Behind the Scenes: investment, Sanofi, *CMA CGM, Saint Gobain*

Reasons Behind the Increase in French Companies Investing in the United States

  1. Strong Bilateral Investment Relationship: France has kept a strong presence in the U.S., with its direct investment position reaching $370 billion in 2023, making it the 5th-largest investor in the U.S.[2]. This solid foundation likely fuels further investment.
  2. Economic and Job Creation Benefits: French investments in the U.S. have been substantial, creating or maintaining thousands of jobs annually. In 2022, new French FDI created or maintained 11,000 jobs in the U.S.[2]. Job creation can be a significant driver for continued investment.
  3. Diversification and Market Access: Investing in the U.S. allows French companies to tap into one of the world's largest markets, offering access to new customers and diversifying their revenue streams. This can be particularly appealing in times of economic uncertainty in Europe.

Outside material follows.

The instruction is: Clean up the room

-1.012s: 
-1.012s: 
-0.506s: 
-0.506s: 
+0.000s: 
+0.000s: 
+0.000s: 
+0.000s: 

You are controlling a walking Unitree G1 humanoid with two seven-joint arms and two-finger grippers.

Potential Implications for French Investments

  1. Economic Challenges in Europe: With economic growth slowing in Europe, particularly France, companies may seek opportunities in more stable markets like the U.S. to mitigate risks[1][3].
  2. Trade Tensions and Political Implications: The call by President Macron to freeze EU investments in the U.S. due to U.S. tariffs could impact French investments negatively, potentially leading to a reduction in new investments[4]. However, this might also lead to a strategic reassessment of investment priorities.
  3. Competitive Advantage and Innovation: Investing in the U.S. can offer French companies access to cutting-edge technology and innovation, improving their competitive edge globally[2]. However, this means they must adapt to rapidly changing market conditions and regulatory environments.
  4. Global Market Shifts: The U.S. remains a vital market for many industries, and French companies may need to maintain or increase their presence there to remain competitive globally[3]. This could lead to increased competition and investment in the U.S. market from other countries as well[3].
  5. Sanofi, similar to other pharmaceutical giants like Eli Lilly, Johnson & Johnson, Merck, Roche, and Novartis, announced intentions to invest at least $20 billion in the United States by 2030, aiming to scale up production capacity and shield themselves from potential import taxes.
  6. CMA-CGM, a French shipping colossus, pledged to invest "$20 billion over four years" in a bid to create 10,000 jobs, spanning air freight, logistics, handling, and maritime transport, in response to a 25% import tariff threat.
  7. French digital energy tech titan Schneider Electric plans to invest "$700 million in the United States by 2027" in artificial intelligence and energy, with the investment expected to exceed "$1 billion over the next decade," as the company generates more than a third of its revenue in the United States.